Source data.
*** Block opens ***

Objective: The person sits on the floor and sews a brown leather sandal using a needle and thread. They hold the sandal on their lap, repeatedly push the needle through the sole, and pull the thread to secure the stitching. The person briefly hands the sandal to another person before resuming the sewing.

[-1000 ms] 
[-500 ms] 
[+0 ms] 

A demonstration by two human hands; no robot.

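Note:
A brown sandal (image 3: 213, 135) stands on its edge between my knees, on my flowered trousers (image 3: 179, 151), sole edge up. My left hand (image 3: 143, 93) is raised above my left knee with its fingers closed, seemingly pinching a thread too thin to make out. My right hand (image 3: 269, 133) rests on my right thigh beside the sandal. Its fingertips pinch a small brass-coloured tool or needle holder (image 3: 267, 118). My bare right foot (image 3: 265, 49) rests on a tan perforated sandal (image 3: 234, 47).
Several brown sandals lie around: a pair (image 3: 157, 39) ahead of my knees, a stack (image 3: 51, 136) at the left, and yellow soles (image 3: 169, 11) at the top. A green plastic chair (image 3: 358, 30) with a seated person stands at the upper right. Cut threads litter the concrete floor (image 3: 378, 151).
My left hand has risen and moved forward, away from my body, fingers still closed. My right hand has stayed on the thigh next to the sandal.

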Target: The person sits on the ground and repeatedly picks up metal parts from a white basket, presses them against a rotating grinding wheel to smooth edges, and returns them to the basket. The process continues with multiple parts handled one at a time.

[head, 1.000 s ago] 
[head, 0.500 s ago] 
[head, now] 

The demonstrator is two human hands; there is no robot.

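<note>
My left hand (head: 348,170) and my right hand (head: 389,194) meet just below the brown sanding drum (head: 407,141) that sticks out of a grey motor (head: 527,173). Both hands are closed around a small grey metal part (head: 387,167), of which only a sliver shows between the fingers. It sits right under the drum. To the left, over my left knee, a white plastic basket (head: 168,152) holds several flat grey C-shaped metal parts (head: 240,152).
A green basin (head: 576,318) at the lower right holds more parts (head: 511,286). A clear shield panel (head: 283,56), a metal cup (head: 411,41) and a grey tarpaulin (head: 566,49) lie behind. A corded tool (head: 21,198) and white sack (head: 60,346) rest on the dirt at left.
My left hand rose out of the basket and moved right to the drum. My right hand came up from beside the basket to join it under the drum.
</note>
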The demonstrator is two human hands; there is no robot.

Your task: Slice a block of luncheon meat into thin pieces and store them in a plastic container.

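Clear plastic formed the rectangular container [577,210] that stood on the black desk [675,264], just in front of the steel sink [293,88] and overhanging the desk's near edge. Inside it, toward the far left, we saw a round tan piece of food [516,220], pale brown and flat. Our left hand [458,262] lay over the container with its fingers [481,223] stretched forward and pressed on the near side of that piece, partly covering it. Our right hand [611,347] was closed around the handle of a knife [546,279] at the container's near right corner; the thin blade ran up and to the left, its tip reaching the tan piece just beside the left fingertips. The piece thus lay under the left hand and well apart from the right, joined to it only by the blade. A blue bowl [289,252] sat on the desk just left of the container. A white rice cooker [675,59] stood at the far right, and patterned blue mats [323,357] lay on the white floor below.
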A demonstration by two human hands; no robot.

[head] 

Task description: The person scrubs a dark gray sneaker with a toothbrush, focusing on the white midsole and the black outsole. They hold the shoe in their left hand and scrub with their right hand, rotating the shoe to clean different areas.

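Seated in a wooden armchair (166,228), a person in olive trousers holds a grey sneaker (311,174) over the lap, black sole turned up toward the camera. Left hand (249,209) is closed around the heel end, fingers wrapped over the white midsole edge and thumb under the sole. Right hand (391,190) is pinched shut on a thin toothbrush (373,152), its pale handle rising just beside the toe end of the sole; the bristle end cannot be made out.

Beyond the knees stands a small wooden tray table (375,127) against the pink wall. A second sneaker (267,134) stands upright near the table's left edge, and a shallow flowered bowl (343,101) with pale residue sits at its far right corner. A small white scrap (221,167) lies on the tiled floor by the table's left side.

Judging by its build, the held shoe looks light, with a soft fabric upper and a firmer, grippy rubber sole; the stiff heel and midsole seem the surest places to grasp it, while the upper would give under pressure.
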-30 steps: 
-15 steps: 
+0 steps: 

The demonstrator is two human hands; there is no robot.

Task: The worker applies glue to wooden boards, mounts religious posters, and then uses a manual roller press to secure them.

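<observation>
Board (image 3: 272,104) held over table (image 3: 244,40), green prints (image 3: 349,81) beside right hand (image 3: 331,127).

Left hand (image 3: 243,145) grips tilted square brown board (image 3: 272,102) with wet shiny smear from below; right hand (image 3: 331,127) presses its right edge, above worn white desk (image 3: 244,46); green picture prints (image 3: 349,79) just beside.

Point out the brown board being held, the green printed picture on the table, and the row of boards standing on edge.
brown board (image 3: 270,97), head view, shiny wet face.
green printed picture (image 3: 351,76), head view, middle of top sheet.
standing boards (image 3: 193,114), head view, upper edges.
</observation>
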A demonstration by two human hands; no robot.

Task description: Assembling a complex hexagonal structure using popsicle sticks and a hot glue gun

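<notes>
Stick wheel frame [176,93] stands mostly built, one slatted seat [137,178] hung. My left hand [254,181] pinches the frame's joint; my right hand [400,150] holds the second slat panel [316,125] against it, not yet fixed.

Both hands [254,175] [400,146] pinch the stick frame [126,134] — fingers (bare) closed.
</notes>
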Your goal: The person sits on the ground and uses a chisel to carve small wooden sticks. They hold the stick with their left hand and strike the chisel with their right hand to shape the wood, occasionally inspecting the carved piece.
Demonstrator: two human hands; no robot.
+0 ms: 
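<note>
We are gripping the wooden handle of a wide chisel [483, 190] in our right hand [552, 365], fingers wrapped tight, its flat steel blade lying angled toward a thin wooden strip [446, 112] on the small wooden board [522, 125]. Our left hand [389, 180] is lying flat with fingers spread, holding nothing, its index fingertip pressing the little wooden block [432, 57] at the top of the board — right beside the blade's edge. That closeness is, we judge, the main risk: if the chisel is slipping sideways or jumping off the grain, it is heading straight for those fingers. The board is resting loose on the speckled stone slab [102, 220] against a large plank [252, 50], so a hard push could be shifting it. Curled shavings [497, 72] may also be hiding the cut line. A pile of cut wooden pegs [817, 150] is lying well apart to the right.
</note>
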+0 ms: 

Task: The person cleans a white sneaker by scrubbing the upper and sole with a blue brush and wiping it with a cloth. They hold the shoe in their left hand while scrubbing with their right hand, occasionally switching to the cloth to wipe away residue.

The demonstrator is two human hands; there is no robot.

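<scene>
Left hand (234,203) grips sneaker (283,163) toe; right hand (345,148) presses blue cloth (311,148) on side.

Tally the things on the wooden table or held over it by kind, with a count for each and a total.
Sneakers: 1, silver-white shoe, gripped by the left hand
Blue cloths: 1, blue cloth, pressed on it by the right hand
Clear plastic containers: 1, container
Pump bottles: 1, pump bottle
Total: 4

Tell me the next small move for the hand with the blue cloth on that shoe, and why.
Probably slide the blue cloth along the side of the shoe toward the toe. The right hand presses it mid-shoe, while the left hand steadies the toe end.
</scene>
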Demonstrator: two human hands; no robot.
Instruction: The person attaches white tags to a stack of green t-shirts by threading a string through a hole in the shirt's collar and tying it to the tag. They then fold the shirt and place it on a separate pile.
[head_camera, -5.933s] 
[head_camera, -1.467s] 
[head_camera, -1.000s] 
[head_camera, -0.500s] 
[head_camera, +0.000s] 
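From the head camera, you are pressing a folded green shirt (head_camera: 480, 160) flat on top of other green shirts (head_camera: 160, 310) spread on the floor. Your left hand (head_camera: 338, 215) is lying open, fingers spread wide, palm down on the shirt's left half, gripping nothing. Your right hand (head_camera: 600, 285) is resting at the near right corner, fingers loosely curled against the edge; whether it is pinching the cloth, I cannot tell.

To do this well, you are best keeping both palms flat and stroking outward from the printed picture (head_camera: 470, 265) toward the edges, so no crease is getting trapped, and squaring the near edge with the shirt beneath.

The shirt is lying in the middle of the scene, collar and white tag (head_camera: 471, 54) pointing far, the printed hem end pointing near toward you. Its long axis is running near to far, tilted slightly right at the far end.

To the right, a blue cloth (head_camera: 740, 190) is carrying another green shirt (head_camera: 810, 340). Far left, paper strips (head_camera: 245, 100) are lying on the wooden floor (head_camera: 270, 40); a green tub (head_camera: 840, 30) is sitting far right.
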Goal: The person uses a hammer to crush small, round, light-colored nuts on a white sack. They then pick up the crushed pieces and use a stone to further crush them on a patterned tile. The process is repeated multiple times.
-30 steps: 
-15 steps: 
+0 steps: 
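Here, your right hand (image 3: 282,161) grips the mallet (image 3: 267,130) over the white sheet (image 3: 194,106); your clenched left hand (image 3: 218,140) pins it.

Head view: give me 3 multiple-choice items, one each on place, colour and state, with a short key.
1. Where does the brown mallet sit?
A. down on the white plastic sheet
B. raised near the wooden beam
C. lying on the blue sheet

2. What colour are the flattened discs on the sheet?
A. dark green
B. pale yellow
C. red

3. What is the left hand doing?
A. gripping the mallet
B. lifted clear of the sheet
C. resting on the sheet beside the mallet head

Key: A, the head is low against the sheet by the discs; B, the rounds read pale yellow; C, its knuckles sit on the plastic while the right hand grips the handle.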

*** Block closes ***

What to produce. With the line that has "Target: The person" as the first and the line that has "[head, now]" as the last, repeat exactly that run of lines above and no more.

Output of the exercise.
Target: The person sits on the ground and repeatedly picks up metal parts from a white basket, presses them against a rotating grinding wheel to smooth edges, and returns them to the basket. The process continues with multiple parts handled one at a time.

[head, 1.000 s ago] 
[head, 0.500 s ago] 
[head, now] 

The output requires nothing else.